Your objective ::
Only the stretch below from the line holding "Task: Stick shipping" through the line holding "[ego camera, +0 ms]" should be restated, word for word and with both ends included; pictures stay out.
·····
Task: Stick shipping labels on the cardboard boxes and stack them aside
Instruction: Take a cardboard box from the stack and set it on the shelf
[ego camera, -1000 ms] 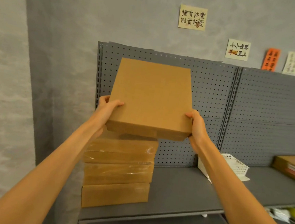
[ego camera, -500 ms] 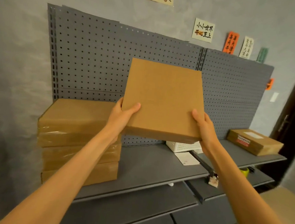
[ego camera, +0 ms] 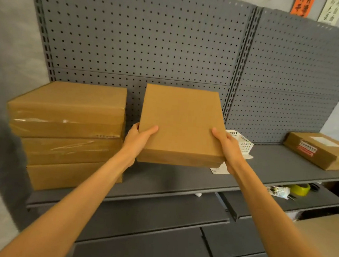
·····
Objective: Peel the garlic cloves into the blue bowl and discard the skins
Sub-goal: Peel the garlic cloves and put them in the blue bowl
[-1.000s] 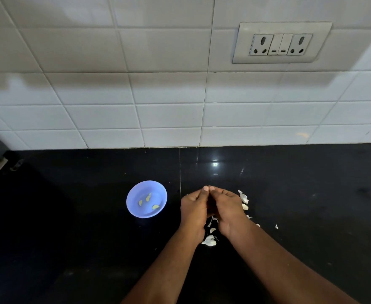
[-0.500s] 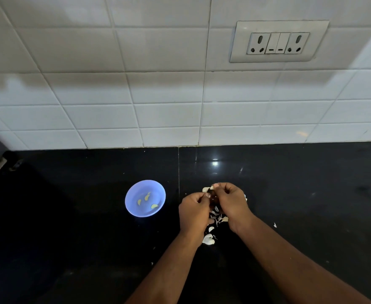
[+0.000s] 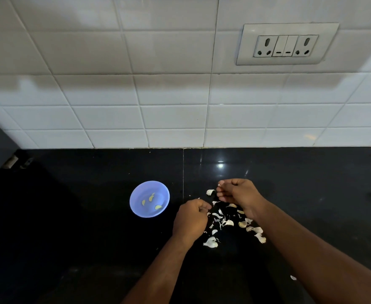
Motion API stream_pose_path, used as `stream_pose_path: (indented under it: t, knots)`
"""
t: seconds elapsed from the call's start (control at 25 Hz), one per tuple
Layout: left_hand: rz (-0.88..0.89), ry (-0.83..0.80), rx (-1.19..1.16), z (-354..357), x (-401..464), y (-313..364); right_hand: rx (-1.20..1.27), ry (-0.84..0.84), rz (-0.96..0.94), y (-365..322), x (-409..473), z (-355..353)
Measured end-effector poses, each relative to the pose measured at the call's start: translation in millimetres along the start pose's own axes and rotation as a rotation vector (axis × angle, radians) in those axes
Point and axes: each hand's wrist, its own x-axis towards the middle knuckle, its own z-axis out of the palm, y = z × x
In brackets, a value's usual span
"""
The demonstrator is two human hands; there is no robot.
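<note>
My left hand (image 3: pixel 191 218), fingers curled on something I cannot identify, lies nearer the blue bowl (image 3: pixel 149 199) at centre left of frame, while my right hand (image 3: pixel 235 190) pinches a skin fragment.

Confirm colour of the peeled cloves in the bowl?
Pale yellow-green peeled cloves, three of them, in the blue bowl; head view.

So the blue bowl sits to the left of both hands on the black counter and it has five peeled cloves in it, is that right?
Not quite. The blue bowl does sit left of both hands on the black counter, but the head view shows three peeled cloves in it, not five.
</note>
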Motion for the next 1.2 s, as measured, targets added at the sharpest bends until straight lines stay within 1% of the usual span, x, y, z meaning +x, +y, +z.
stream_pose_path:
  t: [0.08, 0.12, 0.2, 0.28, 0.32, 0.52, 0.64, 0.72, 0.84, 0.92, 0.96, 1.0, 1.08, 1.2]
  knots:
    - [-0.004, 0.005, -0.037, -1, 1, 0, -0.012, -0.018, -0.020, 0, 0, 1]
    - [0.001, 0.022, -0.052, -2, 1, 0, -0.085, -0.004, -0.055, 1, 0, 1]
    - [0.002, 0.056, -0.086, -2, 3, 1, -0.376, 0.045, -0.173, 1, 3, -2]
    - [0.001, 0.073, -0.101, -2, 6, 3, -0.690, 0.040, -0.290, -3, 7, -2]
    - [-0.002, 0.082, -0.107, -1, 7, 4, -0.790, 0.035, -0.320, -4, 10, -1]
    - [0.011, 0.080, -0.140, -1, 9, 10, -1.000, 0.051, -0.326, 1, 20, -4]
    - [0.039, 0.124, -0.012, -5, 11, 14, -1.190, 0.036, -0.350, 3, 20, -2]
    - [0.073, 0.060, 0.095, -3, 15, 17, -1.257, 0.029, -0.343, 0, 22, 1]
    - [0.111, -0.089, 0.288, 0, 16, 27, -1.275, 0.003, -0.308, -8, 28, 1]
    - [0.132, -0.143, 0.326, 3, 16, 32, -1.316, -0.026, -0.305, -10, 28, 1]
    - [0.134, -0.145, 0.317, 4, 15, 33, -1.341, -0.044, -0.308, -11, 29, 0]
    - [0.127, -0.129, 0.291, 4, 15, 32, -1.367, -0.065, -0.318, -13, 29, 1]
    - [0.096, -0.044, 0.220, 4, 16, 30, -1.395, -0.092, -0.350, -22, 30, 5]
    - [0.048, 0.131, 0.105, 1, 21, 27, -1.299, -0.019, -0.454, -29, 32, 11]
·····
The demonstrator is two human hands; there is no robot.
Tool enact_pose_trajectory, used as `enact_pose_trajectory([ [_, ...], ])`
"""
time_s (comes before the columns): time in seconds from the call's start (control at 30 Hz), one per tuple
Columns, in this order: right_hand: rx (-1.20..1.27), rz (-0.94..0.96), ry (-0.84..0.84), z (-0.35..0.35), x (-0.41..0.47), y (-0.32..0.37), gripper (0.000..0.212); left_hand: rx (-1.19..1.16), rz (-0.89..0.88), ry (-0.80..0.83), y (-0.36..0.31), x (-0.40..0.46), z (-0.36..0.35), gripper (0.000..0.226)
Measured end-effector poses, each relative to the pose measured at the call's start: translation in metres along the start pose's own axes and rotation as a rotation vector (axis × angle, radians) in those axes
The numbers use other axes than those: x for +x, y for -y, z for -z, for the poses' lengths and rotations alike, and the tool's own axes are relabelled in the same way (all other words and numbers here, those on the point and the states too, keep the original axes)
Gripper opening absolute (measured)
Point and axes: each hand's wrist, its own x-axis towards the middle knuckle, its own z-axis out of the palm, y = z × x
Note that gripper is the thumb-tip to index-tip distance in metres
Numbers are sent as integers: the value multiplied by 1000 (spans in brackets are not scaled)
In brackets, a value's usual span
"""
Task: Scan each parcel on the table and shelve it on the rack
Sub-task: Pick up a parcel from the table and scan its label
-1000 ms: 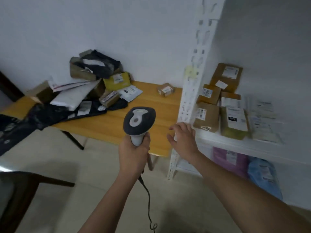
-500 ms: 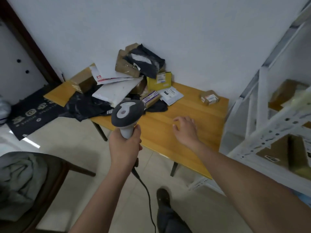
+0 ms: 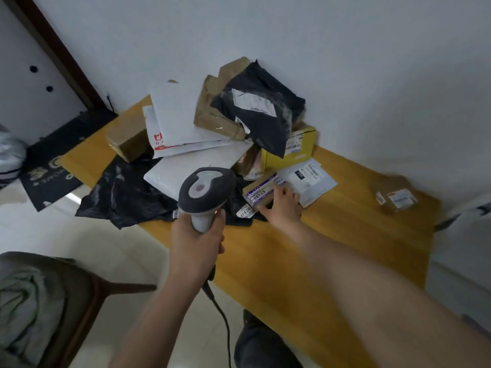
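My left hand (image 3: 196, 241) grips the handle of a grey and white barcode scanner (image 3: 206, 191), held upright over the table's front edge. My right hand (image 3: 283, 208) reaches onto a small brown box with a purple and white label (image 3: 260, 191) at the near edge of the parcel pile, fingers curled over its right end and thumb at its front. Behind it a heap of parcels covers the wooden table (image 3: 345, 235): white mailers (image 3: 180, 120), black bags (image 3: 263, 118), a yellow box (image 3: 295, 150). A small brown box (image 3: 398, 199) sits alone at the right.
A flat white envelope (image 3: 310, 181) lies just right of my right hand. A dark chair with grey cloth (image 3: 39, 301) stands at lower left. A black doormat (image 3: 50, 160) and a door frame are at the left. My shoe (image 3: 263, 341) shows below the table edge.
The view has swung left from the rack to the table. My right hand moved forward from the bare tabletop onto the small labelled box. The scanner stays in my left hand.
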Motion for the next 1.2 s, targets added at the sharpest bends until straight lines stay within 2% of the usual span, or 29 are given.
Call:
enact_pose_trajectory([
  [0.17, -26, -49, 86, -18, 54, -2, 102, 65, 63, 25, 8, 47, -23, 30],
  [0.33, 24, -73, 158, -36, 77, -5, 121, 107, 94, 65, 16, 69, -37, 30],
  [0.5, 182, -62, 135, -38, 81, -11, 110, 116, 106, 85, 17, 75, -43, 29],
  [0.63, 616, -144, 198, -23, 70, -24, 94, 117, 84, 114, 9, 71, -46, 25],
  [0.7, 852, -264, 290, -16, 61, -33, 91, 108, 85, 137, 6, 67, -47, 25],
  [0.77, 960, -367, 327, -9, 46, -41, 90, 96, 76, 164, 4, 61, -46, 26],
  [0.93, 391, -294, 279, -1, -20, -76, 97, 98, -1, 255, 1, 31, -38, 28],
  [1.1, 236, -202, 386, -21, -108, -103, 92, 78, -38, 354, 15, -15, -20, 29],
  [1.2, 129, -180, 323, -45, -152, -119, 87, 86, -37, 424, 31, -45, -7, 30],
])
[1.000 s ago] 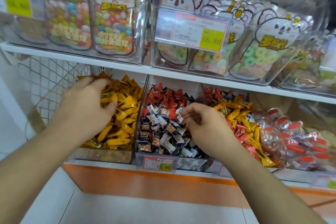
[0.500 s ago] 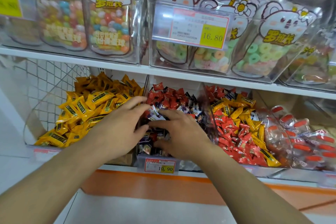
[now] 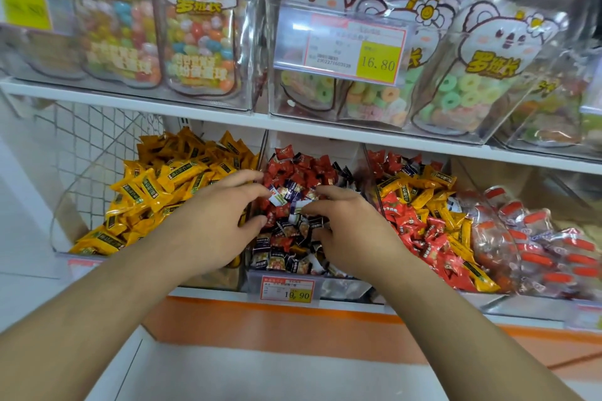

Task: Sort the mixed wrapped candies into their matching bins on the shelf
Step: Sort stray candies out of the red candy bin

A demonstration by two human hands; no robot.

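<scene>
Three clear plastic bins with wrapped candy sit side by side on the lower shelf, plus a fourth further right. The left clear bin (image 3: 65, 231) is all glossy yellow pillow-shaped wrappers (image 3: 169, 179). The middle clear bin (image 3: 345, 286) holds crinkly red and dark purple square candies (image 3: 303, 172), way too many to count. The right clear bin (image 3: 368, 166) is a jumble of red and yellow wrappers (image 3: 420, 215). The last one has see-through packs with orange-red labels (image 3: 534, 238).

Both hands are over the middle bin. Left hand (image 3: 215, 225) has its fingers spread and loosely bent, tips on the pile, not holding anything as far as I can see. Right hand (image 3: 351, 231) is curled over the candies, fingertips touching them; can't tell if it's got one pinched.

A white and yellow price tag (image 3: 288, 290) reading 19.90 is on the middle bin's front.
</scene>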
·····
Exercise output ::
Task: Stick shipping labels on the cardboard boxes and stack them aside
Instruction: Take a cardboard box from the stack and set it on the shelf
[ego camera, -1000 ms] 
[ego camera, -500 ms] 
[ego camera, +0 ms] 

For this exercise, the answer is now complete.